突然、おかしなことになったと、調査チームのリーダである大谷は思った。議員の佐々木が参加するとは思わなかったので驚いた。

        三

 その頃、警備隊の青木は、西区を車で回っていた。“あすなろ”寮に進入した2名は、南区の海上から撤退したとの、報告を朝受けた。アメリカの特殊チームであろうと、思われた。南区の海上には、アメリカ軍の艦船がいた。住民に見つかったことで、調査を打ち切ったものと思える。この事件は、調査団が帰るまで、外部に漏れないようにした。“あすなろ”の金は、怒っていた。彼女は、以前警備隊の特殊チームの一員だった。子供を亡くしたことで、青木と破局した。特殊チームからも外れた。

 あすなろ寮で、人質を許すなど警備チームも、どこか緩みが出ていたのかもしれない。そう思いながら、現在西区を車でパトロールしていた。西区には10名の不法入国者がいる。こちらは、中国の特殊チームと思われる。不法侵入チームは、北区、南区、東区にもいたが、中央区までは入り込んでいなかった。彼らは、多分見つかっているとは、思っていない。無防備な島だと思っていることだろうが、何故か、違和感を持っているようだった。

 青木は、西区の警察署に寄った。警官は、進行中の不法入国者の動きを知らないまま、日常業務をこなしている。西区の刑事部で、第一捜査課の堀内主任に会った。

「どうですか、この国での警察の仕事は、おもしろいですか?」

「青木君。この国に、第一捜査課が必要ないのではと思うよ。このままならば、私の仕事は無くなり、転職願いを出すかもしれないね。ハハハ・・」と笑いながら堀内が言うと

「これからですね。この国が承認され、観光客などが増えてくると、前の国と同じ事件が発生しますよ。堀内さん。それまで準備期間みたいなものですよ。この国は、理想・夢の国として登場したけど、これからは、色々な人達がきますからね」青木は、現在、30名の不法入国者がいることは黙っていた。彼らが、事件を起こさないで、何事もなく静かに帰ってくれれば、想定通りである。

 今は警備を緩やかにしているが、調査団が帰国した後は、通常の警備態勢に戻すことになっていた。

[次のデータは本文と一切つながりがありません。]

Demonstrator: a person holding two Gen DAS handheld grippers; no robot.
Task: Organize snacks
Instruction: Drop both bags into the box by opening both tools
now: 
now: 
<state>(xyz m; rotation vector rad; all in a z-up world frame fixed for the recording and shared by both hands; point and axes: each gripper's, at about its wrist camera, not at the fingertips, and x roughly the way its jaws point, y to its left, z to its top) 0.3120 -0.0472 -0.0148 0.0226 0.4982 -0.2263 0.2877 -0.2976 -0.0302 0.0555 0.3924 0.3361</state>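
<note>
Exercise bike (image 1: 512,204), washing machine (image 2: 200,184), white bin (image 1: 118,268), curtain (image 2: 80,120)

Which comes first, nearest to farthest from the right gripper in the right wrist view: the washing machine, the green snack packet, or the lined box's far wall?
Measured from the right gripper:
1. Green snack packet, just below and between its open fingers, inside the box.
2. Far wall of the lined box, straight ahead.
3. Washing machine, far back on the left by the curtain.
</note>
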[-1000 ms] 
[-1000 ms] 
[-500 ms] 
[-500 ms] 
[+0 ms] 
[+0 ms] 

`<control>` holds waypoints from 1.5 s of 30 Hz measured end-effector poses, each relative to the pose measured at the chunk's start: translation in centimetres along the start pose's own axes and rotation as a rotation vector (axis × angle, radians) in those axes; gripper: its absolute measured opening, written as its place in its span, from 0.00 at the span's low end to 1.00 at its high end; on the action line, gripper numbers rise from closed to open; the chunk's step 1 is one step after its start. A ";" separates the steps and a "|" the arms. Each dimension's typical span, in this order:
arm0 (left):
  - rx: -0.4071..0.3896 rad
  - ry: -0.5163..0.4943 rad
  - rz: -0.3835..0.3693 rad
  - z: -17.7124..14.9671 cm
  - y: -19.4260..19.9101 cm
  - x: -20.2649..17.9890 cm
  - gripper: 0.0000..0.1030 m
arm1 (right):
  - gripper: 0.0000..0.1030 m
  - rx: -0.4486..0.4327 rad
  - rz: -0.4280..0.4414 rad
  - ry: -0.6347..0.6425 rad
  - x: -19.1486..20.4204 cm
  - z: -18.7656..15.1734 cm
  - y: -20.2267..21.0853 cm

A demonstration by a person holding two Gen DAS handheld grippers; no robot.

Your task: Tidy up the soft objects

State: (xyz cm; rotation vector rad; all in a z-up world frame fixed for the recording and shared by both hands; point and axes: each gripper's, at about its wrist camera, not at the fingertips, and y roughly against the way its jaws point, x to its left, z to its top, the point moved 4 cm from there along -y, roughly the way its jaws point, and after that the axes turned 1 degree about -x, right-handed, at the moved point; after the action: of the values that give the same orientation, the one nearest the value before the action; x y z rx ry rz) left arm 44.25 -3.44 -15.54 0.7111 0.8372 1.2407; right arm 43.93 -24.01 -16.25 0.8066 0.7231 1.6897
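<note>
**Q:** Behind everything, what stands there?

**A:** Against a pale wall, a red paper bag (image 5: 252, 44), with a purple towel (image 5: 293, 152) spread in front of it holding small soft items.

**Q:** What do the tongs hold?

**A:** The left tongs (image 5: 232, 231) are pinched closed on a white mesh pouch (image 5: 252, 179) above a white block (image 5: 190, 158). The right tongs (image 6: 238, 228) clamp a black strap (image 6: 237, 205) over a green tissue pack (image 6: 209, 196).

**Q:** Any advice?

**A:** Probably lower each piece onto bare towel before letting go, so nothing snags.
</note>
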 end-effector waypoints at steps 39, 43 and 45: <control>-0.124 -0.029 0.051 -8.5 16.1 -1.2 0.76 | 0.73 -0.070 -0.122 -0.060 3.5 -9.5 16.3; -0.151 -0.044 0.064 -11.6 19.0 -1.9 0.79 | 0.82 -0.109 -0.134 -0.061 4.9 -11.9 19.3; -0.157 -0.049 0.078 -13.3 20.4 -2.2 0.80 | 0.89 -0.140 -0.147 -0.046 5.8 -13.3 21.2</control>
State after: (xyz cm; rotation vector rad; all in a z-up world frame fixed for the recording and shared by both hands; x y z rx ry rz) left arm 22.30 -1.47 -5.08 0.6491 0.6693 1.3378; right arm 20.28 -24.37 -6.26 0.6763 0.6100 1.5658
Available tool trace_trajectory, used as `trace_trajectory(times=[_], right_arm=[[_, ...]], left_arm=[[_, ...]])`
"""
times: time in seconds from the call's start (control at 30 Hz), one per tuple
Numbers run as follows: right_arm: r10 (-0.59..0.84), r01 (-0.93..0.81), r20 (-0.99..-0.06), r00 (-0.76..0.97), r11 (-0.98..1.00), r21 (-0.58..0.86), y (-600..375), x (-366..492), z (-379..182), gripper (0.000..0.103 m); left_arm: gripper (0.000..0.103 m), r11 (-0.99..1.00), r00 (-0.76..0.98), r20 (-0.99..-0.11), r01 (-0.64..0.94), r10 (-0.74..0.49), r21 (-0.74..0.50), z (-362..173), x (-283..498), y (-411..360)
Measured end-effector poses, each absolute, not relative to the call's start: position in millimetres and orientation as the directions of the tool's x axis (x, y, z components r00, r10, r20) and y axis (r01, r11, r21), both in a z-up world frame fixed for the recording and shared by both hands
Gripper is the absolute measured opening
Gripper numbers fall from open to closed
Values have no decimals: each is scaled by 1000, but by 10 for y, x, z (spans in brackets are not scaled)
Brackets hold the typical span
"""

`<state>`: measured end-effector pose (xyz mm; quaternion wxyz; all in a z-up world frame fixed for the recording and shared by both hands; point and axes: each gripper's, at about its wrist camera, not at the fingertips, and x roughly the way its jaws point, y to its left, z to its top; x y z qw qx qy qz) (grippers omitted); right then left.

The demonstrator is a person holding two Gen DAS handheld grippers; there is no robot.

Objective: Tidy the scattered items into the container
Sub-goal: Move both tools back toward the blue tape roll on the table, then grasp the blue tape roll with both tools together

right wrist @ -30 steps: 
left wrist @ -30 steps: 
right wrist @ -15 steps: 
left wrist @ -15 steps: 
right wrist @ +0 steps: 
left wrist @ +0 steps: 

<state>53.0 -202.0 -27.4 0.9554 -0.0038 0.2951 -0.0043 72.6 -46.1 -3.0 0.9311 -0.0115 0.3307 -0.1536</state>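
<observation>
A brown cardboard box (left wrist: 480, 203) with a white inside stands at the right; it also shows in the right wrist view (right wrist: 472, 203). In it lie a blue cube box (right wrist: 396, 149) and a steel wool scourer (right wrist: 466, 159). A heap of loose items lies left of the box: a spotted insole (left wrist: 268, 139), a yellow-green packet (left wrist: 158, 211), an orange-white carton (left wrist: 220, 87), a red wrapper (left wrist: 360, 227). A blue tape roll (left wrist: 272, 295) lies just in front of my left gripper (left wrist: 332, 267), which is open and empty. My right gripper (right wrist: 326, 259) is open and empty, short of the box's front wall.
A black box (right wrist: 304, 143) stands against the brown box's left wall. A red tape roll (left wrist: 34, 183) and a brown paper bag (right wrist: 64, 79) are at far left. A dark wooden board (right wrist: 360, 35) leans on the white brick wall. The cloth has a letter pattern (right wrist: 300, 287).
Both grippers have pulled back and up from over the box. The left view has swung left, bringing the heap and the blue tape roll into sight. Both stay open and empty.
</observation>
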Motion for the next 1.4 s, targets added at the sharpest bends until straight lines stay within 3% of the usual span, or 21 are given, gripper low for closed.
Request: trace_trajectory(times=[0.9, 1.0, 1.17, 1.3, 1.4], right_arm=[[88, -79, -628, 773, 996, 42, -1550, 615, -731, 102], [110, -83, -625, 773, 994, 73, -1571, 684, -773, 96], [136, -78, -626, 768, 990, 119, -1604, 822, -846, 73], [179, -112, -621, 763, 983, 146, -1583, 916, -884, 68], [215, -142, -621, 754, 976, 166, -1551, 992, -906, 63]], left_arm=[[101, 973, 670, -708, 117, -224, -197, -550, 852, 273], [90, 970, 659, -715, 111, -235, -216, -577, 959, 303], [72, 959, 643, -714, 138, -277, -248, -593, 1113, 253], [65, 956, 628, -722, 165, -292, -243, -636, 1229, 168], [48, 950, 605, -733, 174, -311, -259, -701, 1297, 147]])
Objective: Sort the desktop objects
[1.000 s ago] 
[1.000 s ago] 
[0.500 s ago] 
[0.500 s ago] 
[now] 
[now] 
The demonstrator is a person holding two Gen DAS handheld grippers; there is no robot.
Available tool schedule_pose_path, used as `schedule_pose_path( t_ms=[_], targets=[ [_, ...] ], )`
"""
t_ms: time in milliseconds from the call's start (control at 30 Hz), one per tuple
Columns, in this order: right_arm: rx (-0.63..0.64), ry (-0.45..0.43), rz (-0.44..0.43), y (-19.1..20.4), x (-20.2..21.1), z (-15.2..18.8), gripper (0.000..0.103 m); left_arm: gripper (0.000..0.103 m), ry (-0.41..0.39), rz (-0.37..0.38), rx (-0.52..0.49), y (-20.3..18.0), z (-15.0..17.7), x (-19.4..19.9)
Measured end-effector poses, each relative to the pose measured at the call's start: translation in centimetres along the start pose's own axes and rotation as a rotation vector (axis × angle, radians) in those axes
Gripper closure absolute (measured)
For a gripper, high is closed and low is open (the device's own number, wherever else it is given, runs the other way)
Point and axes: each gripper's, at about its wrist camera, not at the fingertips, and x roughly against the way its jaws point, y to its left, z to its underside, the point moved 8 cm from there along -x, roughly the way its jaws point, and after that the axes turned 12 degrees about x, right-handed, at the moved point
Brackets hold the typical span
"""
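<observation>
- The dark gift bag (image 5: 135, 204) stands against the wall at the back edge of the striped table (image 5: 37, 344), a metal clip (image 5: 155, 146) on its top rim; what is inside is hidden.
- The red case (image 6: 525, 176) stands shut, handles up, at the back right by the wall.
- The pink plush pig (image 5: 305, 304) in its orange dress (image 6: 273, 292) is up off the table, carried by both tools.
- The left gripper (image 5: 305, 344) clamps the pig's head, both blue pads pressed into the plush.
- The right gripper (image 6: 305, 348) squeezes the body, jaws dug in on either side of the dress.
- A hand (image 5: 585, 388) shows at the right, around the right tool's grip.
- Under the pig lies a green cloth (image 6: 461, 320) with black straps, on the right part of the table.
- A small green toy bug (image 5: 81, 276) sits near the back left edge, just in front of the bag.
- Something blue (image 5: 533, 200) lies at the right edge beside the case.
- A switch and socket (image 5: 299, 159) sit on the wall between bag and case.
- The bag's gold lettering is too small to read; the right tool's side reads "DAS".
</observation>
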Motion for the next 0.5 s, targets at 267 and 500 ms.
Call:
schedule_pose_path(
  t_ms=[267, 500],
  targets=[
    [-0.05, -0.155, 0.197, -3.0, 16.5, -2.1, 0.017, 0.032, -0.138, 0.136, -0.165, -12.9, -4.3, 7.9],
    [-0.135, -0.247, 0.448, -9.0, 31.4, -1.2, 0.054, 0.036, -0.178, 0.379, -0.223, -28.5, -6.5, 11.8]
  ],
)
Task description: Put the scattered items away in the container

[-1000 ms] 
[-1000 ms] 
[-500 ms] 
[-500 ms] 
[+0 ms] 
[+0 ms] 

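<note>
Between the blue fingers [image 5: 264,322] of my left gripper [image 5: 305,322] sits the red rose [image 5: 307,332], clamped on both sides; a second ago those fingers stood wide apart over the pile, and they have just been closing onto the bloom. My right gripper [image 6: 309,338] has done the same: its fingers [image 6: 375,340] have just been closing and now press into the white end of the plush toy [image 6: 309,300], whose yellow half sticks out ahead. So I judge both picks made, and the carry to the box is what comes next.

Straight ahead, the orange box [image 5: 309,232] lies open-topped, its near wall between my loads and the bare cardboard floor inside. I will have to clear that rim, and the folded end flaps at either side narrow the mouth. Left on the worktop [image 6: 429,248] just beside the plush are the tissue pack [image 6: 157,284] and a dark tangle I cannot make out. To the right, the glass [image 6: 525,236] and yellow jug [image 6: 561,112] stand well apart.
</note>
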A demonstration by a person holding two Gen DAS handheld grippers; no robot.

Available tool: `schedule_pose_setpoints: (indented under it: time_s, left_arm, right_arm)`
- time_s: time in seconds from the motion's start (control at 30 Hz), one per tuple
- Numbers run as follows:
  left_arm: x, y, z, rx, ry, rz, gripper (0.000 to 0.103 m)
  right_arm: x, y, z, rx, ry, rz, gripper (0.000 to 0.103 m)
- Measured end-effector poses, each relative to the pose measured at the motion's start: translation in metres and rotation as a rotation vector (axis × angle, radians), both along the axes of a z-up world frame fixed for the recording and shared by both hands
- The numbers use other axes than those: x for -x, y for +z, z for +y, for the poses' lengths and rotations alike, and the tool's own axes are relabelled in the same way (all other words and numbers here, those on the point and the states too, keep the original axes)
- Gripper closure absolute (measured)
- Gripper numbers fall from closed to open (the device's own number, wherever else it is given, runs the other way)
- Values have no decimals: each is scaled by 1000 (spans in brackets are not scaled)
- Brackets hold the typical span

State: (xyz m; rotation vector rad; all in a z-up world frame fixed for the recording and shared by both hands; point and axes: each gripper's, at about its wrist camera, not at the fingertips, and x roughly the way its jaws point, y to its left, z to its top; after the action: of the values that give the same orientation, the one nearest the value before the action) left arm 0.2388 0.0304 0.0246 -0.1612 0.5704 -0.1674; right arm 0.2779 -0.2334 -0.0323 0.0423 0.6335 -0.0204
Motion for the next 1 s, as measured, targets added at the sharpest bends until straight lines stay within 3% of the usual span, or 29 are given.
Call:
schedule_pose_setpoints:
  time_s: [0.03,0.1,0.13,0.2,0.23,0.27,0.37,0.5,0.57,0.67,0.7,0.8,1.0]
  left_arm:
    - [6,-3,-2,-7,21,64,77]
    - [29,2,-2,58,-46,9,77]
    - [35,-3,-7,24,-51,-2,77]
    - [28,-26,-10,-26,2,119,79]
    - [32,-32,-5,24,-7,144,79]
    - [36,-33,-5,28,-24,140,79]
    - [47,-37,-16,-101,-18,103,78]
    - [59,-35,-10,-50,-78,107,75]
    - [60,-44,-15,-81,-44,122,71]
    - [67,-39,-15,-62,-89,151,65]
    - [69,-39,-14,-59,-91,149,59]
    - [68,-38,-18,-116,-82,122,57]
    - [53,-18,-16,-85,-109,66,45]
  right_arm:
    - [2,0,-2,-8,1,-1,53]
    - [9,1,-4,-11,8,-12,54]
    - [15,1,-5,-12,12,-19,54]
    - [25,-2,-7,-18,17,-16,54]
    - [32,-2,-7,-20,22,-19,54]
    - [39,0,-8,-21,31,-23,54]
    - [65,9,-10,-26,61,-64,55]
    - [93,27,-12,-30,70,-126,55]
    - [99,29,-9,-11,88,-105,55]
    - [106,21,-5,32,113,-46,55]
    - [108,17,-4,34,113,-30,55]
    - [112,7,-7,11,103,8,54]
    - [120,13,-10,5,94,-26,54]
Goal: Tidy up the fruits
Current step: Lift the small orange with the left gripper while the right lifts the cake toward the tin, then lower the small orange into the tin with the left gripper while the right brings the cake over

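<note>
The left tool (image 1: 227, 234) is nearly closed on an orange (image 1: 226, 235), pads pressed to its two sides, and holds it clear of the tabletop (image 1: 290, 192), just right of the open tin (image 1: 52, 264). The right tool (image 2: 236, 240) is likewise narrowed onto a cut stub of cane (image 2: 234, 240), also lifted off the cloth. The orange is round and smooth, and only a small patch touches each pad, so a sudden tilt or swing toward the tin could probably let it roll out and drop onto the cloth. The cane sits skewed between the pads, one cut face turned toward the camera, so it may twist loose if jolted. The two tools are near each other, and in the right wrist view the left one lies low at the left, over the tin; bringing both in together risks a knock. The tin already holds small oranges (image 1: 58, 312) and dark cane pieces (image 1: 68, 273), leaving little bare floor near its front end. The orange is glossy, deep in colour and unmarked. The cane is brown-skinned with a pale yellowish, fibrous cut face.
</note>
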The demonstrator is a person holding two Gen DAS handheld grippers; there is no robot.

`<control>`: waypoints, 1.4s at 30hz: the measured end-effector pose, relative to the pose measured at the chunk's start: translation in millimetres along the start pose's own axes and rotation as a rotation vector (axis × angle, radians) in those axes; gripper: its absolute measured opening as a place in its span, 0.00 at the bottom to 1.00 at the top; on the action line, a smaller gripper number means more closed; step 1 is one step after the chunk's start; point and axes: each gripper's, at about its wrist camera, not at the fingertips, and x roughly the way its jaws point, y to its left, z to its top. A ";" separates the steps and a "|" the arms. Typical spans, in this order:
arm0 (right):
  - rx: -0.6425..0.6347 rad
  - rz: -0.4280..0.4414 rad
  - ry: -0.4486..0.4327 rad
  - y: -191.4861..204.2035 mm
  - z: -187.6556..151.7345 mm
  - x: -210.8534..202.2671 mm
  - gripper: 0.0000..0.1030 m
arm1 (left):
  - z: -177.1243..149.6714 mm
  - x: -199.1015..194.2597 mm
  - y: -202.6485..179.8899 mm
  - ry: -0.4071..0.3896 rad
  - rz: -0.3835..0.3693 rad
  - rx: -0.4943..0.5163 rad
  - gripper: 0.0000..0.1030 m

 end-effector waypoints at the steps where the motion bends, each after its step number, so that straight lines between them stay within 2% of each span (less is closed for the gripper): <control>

侵入者が、想定通りに引き揚げてくれればと願うばかりである。

「青木君。調査団の人たちは、先ほど区役所に来ていたようだ。農業地域に周ったようだけどね。どうも、別の国との感覚がまだわかないね。彼らを外国人として扱うのだからね」

「そうですね。でも彼らは、私達をすでに外国人として見始めていますよ」

日本の調査団は、5つに分散して調査している。共和国側は、比較的自由に調査させていた。


                         四


 日本では、東郷主席の家族、兄弟の所在が洗い出されていた。当然マスコミは殺到した。東郷の子供達は、結婚していた。しかし自分達の父親が、共和国建設をしているとは知らなかった事にした、事実あまり知らなかった。10年前から父親は、単身赴任で働いていた。仕事は、小さな情報処理会社を経営しているものとした。子供達が結婚したことで、母親は、父親の所に移ったのだと言った。家族内での会話は少なかった。取り分け父親との話しは、あまりしなかった。母親を通しての会話で済んでいた。父親が共和国建設の事業をやっている事は、最近知ったが、知らなかった事にした。

 兄弟達も同じく知らなかった。東郷の兄弟は7人兄弟である。兄弟達も東郷が、小さな会社で頑張っているものと思っていた。だから突然の共和国のTOPが、自分達の身内だった事をマスコミの報道で初めて知った。質問しても判らなかった。本人達は、吃驚するだけであった。

 マスコミは、子供達に父親が、何をしているのか判らなかったのかと、しつこく聞いていた。あまりにも、しつこいマスコミの対応に息子が言った。

「貴方がたは、何が聞きたいのだ! 親子の関係を聞いてどうしたいのだ。失礼だと思わないのか。知らないものはしらない。判らないものは判らないと言って何が悪いのだ! 私達を脅したり、怒らせたりすることが、目的なのですか! これ以上、私達の生活環境を妨害しないでほしい」怒りをにじませて、お願いをした。笑っているマスコミもいたが、ベテランのレポータが、謝罪し、引き揚げていった。不満を述べるマスコミがいたが、圧倒的に礼儀を失した、対応である。

 家族や兄弟達へのインタビューは止んだ。東郷が、家族等含めて、共和国建設を進めていた事を話さないでいた事を、あらためて理解した。


                        五


 雨が少ない島である。スコールが、時々降る。恵みの雨である。農業従事者の顔が、生き生きとしている顔が、この国を物語っていた。働くことの喜びが表れていた。

 暑い日差しが照りつける中でも、南国特有の木々の青い葉っぱが、風に揺れていた。